What are the pros and cons? (p.s. I dont care if they record in 30 minute steps or etc..)

1 Answer 1



If you have a camera of either type, use it. End of story. If you plan on taking photos as well as video, get a photo camera (I'd recommend a DSLR.) If you will only use the camera for video, get a video camera similar to the one you pictured.

Long Read

Video camera (camcorder):


  • Design: Video cameras are designed to shoot video - they are built from the ground up to do exactly that, so all of the technology is focused on capturing video.
  • Ergonomics: video cameras are designed to capture video, and part of that design is the way the camera is meant to be held. Video cameras are designed to be easy to hold and control primarily with one hand. They often have a hand strap (small camcorders) or shoulder mount (large ENG-style cameras) where the user supports the camera with their right hand and the primary controls such as zoom and record are accessible with the fingers of the same hand.
  • Audio: Video cameras often have built-in microphones, microphone holders or microphone ports (XLR, mini-XLR, or 1/8th inch).
  • Live-view video: Video cameras almost always feature both an electronic viewfinder and a rotating and folding screen, both of which can be used to view the video as you are recording it.
  • Accessories: Many video cameras have microphone holders, cold shoes and handles for accessories (a few cameras even have built-in LED lights). Some cameras have easy built in iris and focus controls, while some even include built-in neutral density filters.


  • Stills: The biggest downside of these video cameras is they are often terrible at taking still photos, if they even do at all. There are a few reasons for this. 1) The sensor and processor are designed for taking video, so photos are often relatively low resolution (sometimes as low as 2 MP). 2) The form factor makes taking pictures awkward and often offers very little manual control.
  • Lenses: Most video cameras under $5000 USD have permanently attached lenses (not interchangeable), so if you want to zoom wider or narrower than the lens, you are out of luck.
  • Price: Video cameras are expensive!
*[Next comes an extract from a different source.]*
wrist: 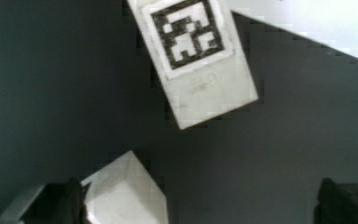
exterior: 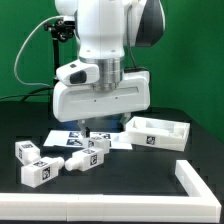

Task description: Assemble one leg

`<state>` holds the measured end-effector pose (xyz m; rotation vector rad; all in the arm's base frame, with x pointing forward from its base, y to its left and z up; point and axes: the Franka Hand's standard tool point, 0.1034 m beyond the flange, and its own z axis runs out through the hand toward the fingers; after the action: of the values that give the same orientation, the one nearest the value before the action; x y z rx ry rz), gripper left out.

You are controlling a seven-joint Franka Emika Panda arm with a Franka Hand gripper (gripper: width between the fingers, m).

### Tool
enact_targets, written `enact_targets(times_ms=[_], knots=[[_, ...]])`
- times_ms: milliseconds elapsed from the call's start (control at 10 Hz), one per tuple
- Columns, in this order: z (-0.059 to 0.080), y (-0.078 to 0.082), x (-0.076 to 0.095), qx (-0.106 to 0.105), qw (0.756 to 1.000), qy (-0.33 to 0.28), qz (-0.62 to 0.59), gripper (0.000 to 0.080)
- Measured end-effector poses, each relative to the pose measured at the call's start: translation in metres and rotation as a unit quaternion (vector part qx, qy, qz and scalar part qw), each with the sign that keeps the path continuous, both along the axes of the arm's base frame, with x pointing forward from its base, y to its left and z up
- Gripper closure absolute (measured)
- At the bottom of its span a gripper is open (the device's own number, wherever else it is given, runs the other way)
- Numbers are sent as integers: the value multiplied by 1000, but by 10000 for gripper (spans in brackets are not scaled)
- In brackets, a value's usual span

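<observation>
Several white legs lie on the black table in the exterior view: two at its left [exterior: 27, 151] [exterior: 38, 172] and others near the middle [exterior: 82, 160] [exterior: 97, 146]. My gripper [exterior: 88, 129] hangs low over the middle ones, open and empty. In the wrist view my gripper [wrist: 194, 206] has its dark fingertips [wrist: 43, 205] far apart. A white piece [wrist: 137, 190] lies between them, close to one finger. Another white leg with a tag sticker [wrist: 197, 60] lies farther out on the table.
The large flat white panel with raised rim [exterior: 160, 131] lies at the exterior view's right. The marker board [exterior: 66, 139] lies under the arm. A white rail [exterior: 110, 200] runs along the front, with a green backdrop behind.
</observation>
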<state>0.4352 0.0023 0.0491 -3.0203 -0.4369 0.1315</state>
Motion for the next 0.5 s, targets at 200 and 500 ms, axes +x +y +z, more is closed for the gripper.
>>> enact_targets(times_ms=[200,500], knots=[[0,-1,1,0,1000,0,-1,150],[-5,-18,34,-8,989,24,-148,150]])
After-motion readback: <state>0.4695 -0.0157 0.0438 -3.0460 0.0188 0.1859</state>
A very low end model will cost a few hundred dollars, a relatively good model will be about $2000-$3000 USD, and high end models can run as high as $100,000 (although I'd recommend a model at about the top of your budget (around $1000).

Photo camera (I will focus mainly on DSLRs)


  • Lenses: The biggest advantage of a DSLR will likely be interchangeable lenses, which allow you to reach and focal length you want, assuming you don't mind paying for the lens.
  • Photos: DSLRs are designed to take photos. Their form factor and control placement makes this very easy. They will also shoot high resolution pictures (usually ~20-24 MP).
  • Audio: Often have internal microphones and 1/8th microphone jacks (but will never offer mini-XLR or XLR).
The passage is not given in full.